Generally, the charge/ticket of obstructing a driveway does not depend on whether the driveway is in use or if it has ever been in use. In Illinois a charge such as this largely depends upon whether or not the allegedly violating vehicle was in fact parked in front of a driveway or not. I do not know if New York has different standards that Illinois does or not. You may be well suited to consult with an attorney licensed in New York who routinely deals with traffic violations.
I am a NY lawyer and the first answer accurately outlined the applicable law. If you park in front of a driveway, you're guilty of the charge. All the rest of those suggested "defenses" sound great, but they don't hold any water whatsoever. It was a driveway and what if the tenant wanted to have that car which had been sitting in the driveway towed away? Etc.? Your so-called "defenses" are nothing more than excuses and they don't cut it.

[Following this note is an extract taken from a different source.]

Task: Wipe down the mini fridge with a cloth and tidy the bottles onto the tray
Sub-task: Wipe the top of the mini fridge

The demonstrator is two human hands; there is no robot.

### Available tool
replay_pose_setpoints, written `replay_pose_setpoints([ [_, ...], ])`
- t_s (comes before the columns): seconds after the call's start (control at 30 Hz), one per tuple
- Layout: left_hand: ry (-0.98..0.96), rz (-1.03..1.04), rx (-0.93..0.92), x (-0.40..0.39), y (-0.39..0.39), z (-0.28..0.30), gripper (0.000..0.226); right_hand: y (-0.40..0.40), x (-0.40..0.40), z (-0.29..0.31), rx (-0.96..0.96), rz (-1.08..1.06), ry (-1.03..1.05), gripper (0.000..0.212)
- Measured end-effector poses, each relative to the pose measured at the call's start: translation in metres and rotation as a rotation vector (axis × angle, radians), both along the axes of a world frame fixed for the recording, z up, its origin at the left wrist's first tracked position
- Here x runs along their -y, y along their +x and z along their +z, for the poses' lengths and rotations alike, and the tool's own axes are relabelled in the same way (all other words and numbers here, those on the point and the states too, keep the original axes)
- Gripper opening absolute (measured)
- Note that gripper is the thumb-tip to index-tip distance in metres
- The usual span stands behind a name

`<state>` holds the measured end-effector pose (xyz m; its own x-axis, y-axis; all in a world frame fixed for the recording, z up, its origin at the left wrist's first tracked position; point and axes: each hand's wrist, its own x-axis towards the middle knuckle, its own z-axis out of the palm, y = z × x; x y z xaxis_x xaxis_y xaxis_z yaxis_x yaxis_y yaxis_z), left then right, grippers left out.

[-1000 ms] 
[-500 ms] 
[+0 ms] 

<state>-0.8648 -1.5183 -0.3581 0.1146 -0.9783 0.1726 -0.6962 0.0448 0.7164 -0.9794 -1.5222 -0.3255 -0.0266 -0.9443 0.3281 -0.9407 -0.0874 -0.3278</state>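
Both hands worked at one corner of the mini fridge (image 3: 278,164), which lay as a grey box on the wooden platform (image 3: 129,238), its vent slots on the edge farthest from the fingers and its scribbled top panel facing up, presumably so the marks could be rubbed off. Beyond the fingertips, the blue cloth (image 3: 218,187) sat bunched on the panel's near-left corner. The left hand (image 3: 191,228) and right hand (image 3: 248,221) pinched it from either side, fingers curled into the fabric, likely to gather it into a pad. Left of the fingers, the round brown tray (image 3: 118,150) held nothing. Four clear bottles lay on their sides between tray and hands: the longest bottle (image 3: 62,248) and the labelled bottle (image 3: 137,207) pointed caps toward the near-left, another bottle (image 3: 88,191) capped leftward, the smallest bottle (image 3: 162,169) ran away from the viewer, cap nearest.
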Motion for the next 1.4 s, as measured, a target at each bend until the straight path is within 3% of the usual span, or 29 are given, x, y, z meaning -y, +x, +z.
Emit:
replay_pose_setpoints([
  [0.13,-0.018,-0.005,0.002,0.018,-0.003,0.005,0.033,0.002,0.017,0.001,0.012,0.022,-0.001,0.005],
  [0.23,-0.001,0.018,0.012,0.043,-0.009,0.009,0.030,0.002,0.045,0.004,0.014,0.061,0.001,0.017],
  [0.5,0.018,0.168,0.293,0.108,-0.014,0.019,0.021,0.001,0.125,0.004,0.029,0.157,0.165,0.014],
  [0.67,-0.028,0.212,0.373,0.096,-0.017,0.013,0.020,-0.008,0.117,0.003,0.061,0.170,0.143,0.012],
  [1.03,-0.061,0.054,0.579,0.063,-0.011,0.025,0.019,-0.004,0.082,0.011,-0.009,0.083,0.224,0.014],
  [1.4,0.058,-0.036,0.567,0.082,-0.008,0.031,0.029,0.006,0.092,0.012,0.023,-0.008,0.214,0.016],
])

I respectfully suggest you speak to a local Queens lawyer and expect to hear about the same as is written here. Or save time and send in the fine. It may be cheaper in the long run.
Good luck nonetheless.
This answer is not intended to form an attorney/client relationship and any answers do not constitute direct legal advice and should not be followed unless and until you have spoken with an attorney of your choice.
You have no defense. You admit that you "thought" you could do it because of the nature of the car in the driveway. You were wrong. A drive is a driveway, and there is no way you will convince a judge that the ticket was wrongly issued. Your thought process is irrelevant---it cannot be denied that you obstructed a driveway. Game. Set. Match. Pay the ticket and move on with your life.